И все же у меня слабость к любовным историям. Таким, что начинаются со взгляда, брошенного через всю комнату, и ведут к страстному поцелую, — не могу насытиться этими историями. Люди думают, что такое бывает лишь в книгах, но это неправда: они случаются каждый день. Видела собственными глазами. Со своего насеста на арене, подпертая деревянными брусьями, как покойница, выставленная на всеобщее обозрение, видела парней в рабочих комбинезонах и девчонок в ситцевых платьицах, обнимавшихся так, как не обнимались никогда в жизни. Любовь, бывает, рождается из страха, а я внушаю такой страх. Пусть я даже не могу двигаться, пусть даже не способна причинить людям зло, и они это знают, я, наверно, самое ужасное, что им приходилось видеть. Я притягиваю публику, правда. Силачей пруд пруди. Бородатых женщин? Сколько угодно. Когда беднота приходит в цирк, она выстраивается в очередь ко мне: дотронуться, убедиться, что я настоящая. Они всегда уверены, что я ненастоящая, пока не потрогают меня. А там, вы б только видели, как они отдергивают руку! Будто прикоснулись к огню. Вот где рождается любовь. Девушка падает в объятия парня, с которым пришла. Охает, потом вцепляется в его руку. Иногда я сама смотрю поверх голов, и в моем взгляде нет ничего, кроме любви (глаза — единственное, чем я могу двигать), нахожу глаза испуганного молодого человека и говорю ему взглядом: «Коснись ее. Возьми ее руку. Люби ее до скончания жизни».
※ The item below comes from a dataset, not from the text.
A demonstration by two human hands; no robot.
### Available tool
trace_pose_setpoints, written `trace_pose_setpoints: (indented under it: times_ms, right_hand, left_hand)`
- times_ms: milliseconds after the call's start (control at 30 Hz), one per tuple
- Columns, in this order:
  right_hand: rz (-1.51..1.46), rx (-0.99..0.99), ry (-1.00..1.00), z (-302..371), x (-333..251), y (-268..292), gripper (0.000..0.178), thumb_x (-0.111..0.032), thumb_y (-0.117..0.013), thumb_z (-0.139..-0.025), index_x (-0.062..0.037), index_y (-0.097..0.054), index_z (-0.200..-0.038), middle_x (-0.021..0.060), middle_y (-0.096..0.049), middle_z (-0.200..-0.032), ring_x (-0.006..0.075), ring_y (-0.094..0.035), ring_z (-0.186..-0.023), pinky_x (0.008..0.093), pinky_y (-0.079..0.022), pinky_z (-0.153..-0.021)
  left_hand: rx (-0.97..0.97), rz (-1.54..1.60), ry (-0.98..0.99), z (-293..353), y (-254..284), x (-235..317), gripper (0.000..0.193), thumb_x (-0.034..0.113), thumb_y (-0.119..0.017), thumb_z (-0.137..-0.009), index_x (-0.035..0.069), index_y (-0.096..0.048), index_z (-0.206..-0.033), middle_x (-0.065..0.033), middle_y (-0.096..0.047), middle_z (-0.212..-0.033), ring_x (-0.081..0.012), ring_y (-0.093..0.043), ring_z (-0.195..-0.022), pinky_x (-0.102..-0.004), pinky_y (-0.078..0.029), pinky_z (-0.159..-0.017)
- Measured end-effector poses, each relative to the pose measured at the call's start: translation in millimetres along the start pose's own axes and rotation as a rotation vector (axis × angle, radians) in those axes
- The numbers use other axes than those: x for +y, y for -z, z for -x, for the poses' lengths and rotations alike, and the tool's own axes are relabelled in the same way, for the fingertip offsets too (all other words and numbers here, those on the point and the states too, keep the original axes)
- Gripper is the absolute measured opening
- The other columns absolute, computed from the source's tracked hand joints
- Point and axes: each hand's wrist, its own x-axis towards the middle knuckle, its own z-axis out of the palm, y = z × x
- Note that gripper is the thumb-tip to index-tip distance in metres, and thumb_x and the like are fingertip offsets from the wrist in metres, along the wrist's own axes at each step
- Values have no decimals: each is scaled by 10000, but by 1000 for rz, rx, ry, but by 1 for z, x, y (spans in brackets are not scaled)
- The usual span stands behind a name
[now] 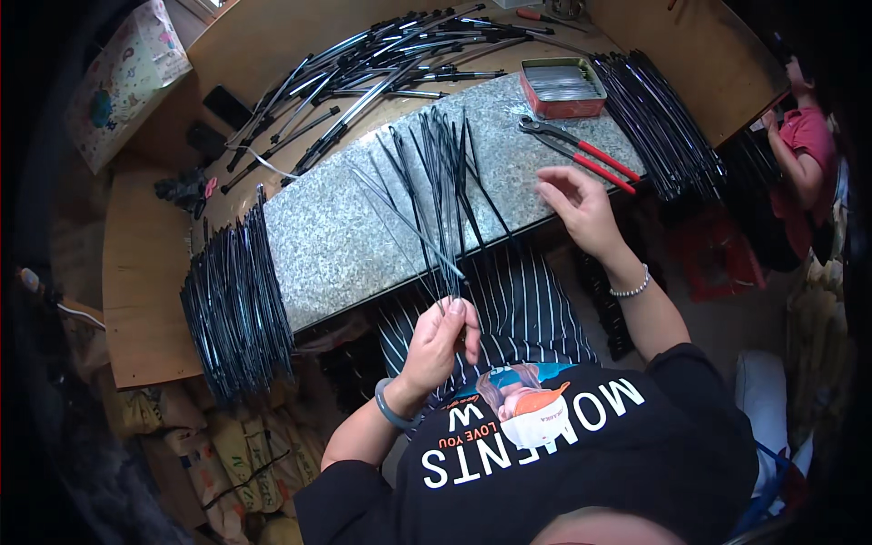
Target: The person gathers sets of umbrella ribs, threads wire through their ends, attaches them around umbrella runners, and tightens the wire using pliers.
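Near the slab's front edge, my left hand [434, 345] is closed, thumb against fingers, around the near ends of thin dark rods. These slim black rods [442, 173], some bent into narrow loops, fan out from it across the speckled stone slab [336, 241]. One thicker grey rod [422, 232] with a dark tip lies slantwise over them; whether my fingers also grip it I cannot tell. My right hand [581, 209] hovers over the slab's right front edge, fingers curved and a gap before the thumb, with nothing visible between them. Close by lie red-handled pliers [599, 166].
Dense stacks of dark rods flank the slab at left [238, 313] and right [656, 123]. Behind it lies a heap of metal and black rods [363, 68]. A red tin [563, 89] holds thin pale pieces. Another person [804, 150] is at far right.
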Motion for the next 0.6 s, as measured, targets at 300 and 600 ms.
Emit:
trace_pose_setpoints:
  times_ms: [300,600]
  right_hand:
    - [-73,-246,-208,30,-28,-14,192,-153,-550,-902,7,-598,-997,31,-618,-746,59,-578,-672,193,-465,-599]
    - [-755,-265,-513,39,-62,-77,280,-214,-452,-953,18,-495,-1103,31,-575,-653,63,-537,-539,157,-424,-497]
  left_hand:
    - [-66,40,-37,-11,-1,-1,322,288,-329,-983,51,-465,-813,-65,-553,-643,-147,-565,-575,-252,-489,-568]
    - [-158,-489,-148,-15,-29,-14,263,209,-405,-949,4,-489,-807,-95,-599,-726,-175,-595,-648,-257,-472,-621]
Под конец Генри был человеком с двумя историями: одна — история мести, другая — история любви. Мне нравится та, которая о любви.
* * *
Ее звали Марианна Ла Флёр. Он звал ее Мэри, Мэри-Цветок, или Мой Цветок, или Будь Мне Женой, Мой Цветок.[12]Она была белой — и он тоже, в день, когда встретил ее. К тому времени он несколько лет по большей части был белым. Но с тысяча девятьсот тридцать третьего по тридцать восьмой (от просто мальчишки до семнадцатилетнего юноши) постоянно был негром. Том Хейли считал, что для Генри важно оставаться черным, поскольку было невозможно сказать, что может произойти с его кожей, причем в самый неподходящий момент. Самое худшее всегда случается, когда ты меньше всего ждешь его. У Генри был плотный график выступлений, но бывало, что он неделями нигде не выступал, и ему хотелось стать прежним, хотя бы на денек-другой. Но Том Хейли ему не позволял. Том Хейли всегда был предусмотрителен. Что, если кто-нибудь вдруг увидит его где-нибудь на улице и узнает Бакари из чернейшего Конго, который превратился в Генри из белейшего Олбани? Все пойдет прахом, а никто этого не хочет. И Генри оставался черным. Оставался так долго, что даже когда он перестал глотать таблетки, его кожа сохранила легкий оттенок, не белый и не черный, а что-то между смуглым и серым. Но это позже. Подростком же он почти все время оставался негром.